Why does compute_gradient execution time increase with each epoch?

Hello,

I am encountering an issue where the execution time for the compute_gradient function in dolfin-adjoint increases as the epochs progress.

Here is the relevant portion of my code:

L = assemble(0.5 * inner(diff_neum_func, diff_neum_func) * dx)
control_k = Control(k_func)
dLdk = compute_gradient(L, control_k)

Even though the same data is used across all epochs, the compute_grad_time increases as follows:

  • Epoch 1: compute_grad_time = 0:05:51
  • Epoch 2: compute_grad_time = 0:06:24
  • Epoch 3: compute_grad_time = 0:06:59
  • Epoch 4: compute_grad_time = 0:07:29

Environment Information:

  • dolfin-adjoint Version: 2023.3.0
  • FEniCS Packages:
    • fenics-dolfin: 2019.2.0.64.dev0
    • fenics-ufl-legacy: 2022.3.0
    • fenics-fiat: 2019.2.0.dev0
    • fenics-ffc: 2019.2.0.dev0
    • fenics-dijitso: 2019.2.0.dev0

Here’s what I’ve investigated:

  1. I attempted to reset the computation graph using tape.reset() or clear_tape, but encountered ImportError.
  2. The same dataset is repeatedly used, so data complexity does not increase.

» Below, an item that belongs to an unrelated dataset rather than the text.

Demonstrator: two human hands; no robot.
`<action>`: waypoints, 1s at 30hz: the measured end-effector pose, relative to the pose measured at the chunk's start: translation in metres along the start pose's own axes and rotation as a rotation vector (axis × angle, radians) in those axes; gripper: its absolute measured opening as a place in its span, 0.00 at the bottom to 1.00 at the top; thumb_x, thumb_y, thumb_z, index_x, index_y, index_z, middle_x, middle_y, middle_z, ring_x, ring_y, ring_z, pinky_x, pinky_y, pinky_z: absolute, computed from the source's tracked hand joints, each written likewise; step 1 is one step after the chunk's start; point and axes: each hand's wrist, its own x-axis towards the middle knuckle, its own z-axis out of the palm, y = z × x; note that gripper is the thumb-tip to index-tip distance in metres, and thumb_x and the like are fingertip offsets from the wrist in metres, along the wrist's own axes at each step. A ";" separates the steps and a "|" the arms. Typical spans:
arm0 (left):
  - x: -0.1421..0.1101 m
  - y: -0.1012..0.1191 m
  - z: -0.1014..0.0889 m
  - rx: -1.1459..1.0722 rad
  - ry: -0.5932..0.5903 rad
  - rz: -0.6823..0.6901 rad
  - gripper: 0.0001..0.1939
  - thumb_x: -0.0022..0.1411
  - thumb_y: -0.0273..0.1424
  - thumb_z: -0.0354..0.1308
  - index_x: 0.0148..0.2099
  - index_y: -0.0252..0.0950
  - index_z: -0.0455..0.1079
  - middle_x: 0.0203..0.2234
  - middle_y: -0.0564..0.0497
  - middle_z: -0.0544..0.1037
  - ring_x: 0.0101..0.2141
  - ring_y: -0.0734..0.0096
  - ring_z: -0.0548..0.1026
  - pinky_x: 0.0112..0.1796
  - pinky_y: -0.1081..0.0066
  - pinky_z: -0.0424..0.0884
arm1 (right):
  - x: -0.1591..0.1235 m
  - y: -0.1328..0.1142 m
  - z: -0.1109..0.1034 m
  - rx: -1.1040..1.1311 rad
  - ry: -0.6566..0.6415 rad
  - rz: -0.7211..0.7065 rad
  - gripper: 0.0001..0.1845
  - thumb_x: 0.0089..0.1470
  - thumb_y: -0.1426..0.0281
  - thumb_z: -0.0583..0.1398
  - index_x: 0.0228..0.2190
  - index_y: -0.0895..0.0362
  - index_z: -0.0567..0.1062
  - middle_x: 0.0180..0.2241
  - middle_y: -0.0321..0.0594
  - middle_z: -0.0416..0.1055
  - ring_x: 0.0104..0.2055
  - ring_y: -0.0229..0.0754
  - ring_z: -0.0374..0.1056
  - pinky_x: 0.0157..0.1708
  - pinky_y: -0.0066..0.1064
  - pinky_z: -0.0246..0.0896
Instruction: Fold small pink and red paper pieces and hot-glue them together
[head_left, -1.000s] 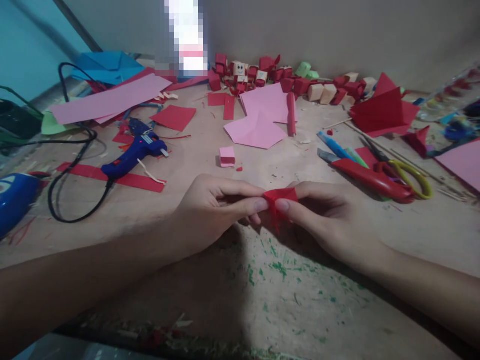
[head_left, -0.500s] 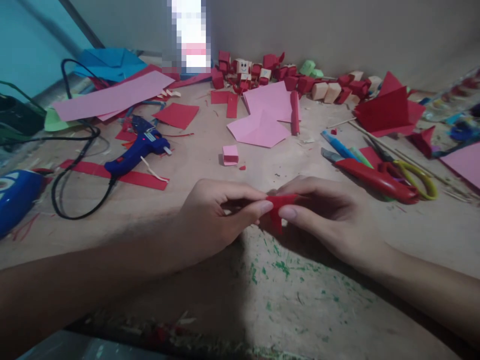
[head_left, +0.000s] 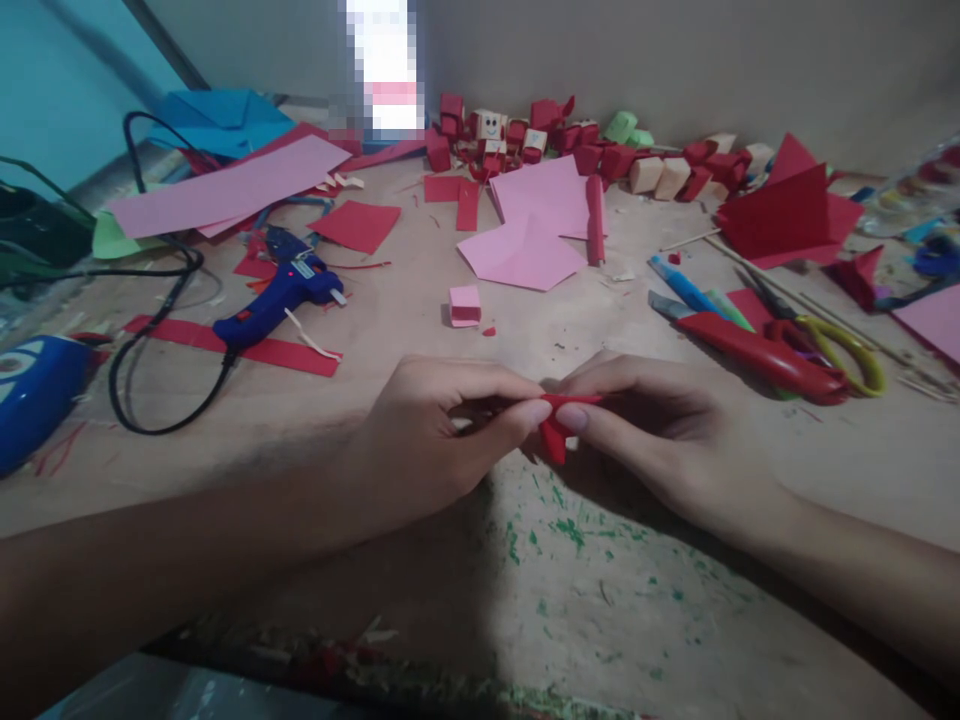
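Both of my hands meet over the middle of the worktable (head_left: 420,300) and pinch a small folded piece of red paper (head_left: 556,437). My left hand (head_left: 442,430) grips it from the left between thumb and forefinger. From the right, my right hand (head_left: 660,430) presses its thumb and fingers onto the same piece. Most of the paper is hidden between the fingertips; a short red flap hangs below them.
A blue glue gun (head_left: 274,300) with a black cord lies at left on red strips. Pink sheets (head_left: 536,225), a pink cube (head_left: 465,304), red scissors (head_left: 757,350), pens and many small red paper cubes (head_left: 570,140) lie beyond the hands.
The red paper has been pressed flatter and narrower between my fingertips. My right hand's fingers have closed over its top. Both hands stay in nearly the same spot.
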 end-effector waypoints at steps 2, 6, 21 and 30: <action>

Could someone help explain why the execution time of compute_gradient keeps increasing with each epoch and suggest a potential solution? Your help would be greatly appreciated!

1 Like

I referred to an answer in the thread Program killed when running compute_gradient on transient problem and updated my code as follows:

# Gradient computation
compute_grad_start_time = time.time()
dLdk = ReducedFunctional(L, control_k)
compute_grad_end_time = time.time()

# Retrieve vector values
vector_start_time = time.time()
grad_L_k = dLdk.derivative().vector().get_local().mean()
vector_end_time = time.time()

However, even with this modification, the execution time continues to increase as the epochs progress. Specifically, the vector_time grows as follows:

  • Epoch 1: vector_time = 0:05:52
  • Epoch 2: vector_time = 0:06:24
  • Epoch 3: vector_time = 0:06:56
  • Epoch 4: vector_time = 0:07:24

Without a reproducible example it is hard to give any guidance.

Hello,

I have created a simplified version of the code with a reduced dataset to investigate a performance issue. However, I noticed that vector_time increases with each epoch, even in this simplified setup.

Below is the code I used, along with comments explaining each section.


Code

from fenics import *
from fenics_adjoint import *

import numpy as np
import torch
import torch.nn as nn
import time, datetime
from tqdm import tqdm
import gc

# Set logging level to WARNING to suppress information messages
set_log_level(LogLevel.WARNING)

# Define the boundary condition function
def boundary(x, on_boundary):
    return on_boundary

# Define a function to generate coefficient function k(x)
def make_k(x):
    return np.ones_like(x)

# Generate Dirichlet boundary condition (u_bc) and source term (f) expressions
def generate_u_bc_and_f(a, b):
    u_bc_expr = Expression('cos(a*pi*x[0]) * cos(b*pi*x[1])',
                           degree=3, pi=np.pi, a=a, b=b)
    f_expr = Expression('(a*a + b*b)*pi*pi*cos(a*pi*x[0])*cos(b*pi*x[1])',
                           degree=3, pi=np.pi, a=a, b=b)
    return u_bc_expr, f_expr

# Define a simple neural network for k(x)
class kx_Net(nn.Module):
    def __init__(self, layers):
        super(kx_Net, self).__init__()
        self.linears = nn.ModuleList([nn.Linear(layers[i], layers[i+1]) for i in range(len(layers)-1)])
        self.activation = nn.ReLU()
    def forward(self, x):       
        for i in range(len(self.linears)-1):
            x = self.linears[i](x)
            x = self.activation(x)
        k = self.linears[-1](x)
        return k

# Function to manually update model gradients
def manual_update_model_gradients(model, grad_L_theta):
    for param, grad in zip(model.parameters(), grad_L_theta):
        if param.grad is None:
            param.grad = torch.zeros_like(param)
        param.grad.add_(grad)

# Function to solve the FEniCS problem
def solve_fenics_problem(k, V, u_bc_expr, f_expr):
    """
    Solves the FEniCS problem and extracts Neumann data.
    """
    # Define Dirichlet boundary condition
    u_bc = DirichletBC(V, u_bc_expr, boundary)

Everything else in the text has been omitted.